WASHINGTON — President Donald Trump’s vaunted “Liberation Day” tariffs have worked — if liberating Americans from their jobs was the actual goal.

The nation’s manufacturing sector, the very one Trump purportedly wanted to help with his import taxes, has instead been losing jobs every single month since he announced them in April. In all, there are now 67,000 fewer manufacturing jobs than when he imposed tariffs on most imports.

That result is exactly the opposite of what Trump promised and predicted when he announced them on April 2.

“We created 10,000, already in a few weeks, new manufacturing jobs and that took place in one month, numbers that they haven’t seen in a long time,” Trump said, lying, to cheering supporters in what was still the Rose Garden, prior to his having paved it over. “Jobs and factories will come roaring back into our country and you see it happening already.”

His overall jobs numbers are just as grim, according to statistics compiled by his own Department of Labor, particularly compared to predecessor Joe Biden’s robust record on that front.

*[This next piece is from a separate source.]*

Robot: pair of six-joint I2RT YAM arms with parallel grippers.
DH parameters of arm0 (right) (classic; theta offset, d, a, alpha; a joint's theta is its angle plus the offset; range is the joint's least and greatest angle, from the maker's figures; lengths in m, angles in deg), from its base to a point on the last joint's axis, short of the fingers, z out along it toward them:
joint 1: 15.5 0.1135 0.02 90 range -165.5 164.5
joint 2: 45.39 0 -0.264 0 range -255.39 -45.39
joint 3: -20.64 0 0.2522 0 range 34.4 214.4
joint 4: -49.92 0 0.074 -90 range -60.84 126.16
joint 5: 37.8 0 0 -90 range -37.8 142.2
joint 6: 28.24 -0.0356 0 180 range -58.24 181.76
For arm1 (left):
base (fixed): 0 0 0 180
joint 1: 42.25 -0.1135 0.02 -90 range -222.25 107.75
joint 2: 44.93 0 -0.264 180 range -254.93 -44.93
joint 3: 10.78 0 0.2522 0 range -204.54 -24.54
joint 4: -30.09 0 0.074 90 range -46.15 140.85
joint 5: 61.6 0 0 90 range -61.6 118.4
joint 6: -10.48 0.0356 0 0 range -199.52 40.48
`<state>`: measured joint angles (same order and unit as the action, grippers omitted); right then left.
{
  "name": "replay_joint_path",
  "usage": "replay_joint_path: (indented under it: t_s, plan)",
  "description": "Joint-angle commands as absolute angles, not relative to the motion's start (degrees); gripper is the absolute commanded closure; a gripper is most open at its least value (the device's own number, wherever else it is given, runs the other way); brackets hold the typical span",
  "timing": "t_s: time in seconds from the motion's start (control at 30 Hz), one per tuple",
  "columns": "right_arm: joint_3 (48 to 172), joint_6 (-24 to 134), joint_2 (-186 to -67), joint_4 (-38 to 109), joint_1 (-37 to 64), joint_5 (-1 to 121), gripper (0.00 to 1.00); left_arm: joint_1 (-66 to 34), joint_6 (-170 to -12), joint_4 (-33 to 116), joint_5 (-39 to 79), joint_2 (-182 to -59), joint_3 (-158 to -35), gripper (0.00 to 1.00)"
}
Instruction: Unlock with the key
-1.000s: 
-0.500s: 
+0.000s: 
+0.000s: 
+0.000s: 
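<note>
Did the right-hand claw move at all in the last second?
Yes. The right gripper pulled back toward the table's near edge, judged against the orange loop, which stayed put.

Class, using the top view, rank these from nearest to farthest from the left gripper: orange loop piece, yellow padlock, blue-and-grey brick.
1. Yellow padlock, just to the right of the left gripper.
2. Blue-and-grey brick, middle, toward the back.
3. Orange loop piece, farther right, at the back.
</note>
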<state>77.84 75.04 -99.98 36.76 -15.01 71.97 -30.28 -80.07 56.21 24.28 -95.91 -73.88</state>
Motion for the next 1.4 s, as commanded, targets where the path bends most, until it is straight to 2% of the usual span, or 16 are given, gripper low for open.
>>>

Over four years, Biden’s economy added more than 4 million jobs per year, or 336,225 per month.

“It’s not just tariffs,” said University of Michigan economist Justin Wolfers. “It’s also uncertainty, chaos, incompetence, and a radical and idiosyncratic approach to economic policy.”

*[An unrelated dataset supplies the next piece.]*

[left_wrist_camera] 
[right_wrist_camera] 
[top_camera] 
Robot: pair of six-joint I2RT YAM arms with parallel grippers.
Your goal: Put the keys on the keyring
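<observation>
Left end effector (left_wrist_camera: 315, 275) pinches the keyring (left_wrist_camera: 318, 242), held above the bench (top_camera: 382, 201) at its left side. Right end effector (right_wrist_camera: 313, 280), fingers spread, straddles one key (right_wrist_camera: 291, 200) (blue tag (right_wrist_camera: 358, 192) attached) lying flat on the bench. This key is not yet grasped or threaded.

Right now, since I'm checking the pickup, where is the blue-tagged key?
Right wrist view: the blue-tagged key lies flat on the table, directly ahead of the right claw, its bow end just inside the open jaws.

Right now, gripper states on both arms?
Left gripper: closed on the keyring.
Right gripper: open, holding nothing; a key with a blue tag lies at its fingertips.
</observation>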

Trump’s White House aides and press office did not respond to HuffPost queries about his jobs record compared to Biden.

Even discounting the first two years, which largely just recovered the jobs lost during the Covid pandemic, the economy under Biden’s stewardship still picked up 2.1 million jobs per year from February 2023 through January 2025, an average of 178,042 per month.

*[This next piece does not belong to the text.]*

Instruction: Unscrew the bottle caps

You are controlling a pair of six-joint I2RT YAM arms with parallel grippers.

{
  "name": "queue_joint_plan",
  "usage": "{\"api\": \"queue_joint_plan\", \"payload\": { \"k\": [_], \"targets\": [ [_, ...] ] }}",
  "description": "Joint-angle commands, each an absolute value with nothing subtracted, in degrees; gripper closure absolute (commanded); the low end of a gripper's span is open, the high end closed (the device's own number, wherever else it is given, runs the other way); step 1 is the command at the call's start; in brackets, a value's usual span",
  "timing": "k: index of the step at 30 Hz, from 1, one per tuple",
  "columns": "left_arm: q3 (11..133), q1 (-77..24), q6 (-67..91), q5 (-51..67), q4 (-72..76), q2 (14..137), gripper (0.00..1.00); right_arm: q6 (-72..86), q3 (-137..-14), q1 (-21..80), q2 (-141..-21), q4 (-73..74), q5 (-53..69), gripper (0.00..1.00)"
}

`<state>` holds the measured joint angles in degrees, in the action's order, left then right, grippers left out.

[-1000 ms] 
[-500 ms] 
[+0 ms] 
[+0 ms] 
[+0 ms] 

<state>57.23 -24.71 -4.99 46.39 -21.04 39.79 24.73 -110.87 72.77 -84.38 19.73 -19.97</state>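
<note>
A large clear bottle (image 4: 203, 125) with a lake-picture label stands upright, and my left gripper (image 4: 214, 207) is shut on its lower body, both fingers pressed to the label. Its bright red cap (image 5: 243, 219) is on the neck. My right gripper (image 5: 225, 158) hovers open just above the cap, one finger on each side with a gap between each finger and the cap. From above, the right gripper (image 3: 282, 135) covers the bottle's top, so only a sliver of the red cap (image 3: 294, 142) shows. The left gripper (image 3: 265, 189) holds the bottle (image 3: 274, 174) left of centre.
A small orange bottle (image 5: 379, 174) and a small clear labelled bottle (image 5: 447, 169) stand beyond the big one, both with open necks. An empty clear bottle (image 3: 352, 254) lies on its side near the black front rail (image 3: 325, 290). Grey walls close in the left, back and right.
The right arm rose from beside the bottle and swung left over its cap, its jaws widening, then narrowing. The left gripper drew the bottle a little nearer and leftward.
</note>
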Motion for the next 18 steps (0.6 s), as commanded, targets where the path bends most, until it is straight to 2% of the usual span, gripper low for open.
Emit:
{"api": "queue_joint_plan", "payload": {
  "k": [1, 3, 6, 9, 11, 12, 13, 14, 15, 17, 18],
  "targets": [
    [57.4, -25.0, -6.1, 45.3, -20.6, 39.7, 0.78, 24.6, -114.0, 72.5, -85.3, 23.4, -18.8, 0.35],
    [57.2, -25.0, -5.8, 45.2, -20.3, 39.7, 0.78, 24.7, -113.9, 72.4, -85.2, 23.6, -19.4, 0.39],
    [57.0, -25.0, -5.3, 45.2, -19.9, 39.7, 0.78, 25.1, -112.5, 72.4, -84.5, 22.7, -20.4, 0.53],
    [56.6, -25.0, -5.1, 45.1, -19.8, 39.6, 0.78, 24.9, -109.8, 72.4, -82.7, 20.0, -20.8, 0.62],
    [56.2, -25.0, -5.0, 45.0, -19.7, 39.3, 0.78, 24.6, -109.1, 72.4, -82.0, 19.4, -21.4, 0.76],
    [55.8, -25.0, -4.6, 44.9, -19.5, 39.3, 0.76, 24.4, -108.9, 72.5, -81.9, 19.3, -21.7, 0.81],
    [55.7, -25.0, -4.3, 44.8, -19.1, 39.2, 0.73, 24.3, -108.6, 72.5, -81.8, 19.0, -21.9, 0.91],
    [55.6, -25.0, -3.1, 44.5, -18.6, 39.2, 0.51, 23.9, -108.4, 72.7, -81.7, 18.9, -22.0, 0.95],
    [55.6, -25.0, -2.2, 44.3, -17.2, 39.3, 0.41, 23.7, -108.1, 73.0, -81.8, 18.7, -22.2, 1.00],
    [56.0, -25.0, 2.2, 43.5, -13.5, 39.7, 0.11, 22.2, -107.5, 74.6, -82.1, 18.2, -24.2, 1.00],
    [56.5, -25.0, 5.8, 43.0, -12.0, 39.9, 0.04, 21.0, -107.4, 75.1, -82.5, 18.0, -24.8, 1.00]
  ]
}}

In contrast, the economy has added only 499,000 total jobs since Trump returned to office, or 49,900 per month. Most of those jobs were added in his first three months. From May, the month after he announced his tariffs, through November, the net number of jobs added is 119,000, or just 17,000 per month. Several months saw net job losses.

“There’s a huge difference in job creation rates in the two presidencies. Some part of it is that Trump has chosen a smaller America, literally, and population growth has shrunk. As a result, we don’t need as much job growth today,” Wolfers said. “Perhaps the best metric is the unemployment rate, which has risen relentlessly through 2025. That coincides not just with tariffs, but also a sharp rise in uncertainty and a sharp fall in business and consumer confidence. It’s not too hard to connect the dots. Economic policy has been chaotic, incoherent, run by fools, and poorly implemented.”

Trump’s usual approach to discussing his jobs records is to lie about it, just as he does with the cost of living and, recently, grocery prices. In fact, Trump’s tariff policies have increased food inflation dramatically. In Biden’s last year in office, inflation on grocery items had fallen to 1.8%. After Trump imposed tariffs, the food inflation rate jumped to 3.1%, according to a HuffPost analysis.

Andrew Bates, a former spokesman in Biden’s White House, said his boss predicted this would happen if Trump won.

“The Trump tariffs that Joe Biden and Democrats warned against are an historic sales tax hike on working people that’s raising costs and scrambling supply chains,” Bates said. “One year into the Trump administration, it’s an objective fact that Republicans inherited the strongest job creation record of any country after the pandemic and replaced it with recession-level job loss.”

During a prime-time address that the White House asked that the television networks carry live last week, Trump began his 18-minute diatribe by claiming that he had “inherited a mess,” with inflation “the worst in 48 years and some would say in the history of our country.”

In reality, Trump inherited an economy growing steadily, with inflation down to 3%, strong jobs numbers and a low unemployment rate — just as he did at the start of his first term in 2017.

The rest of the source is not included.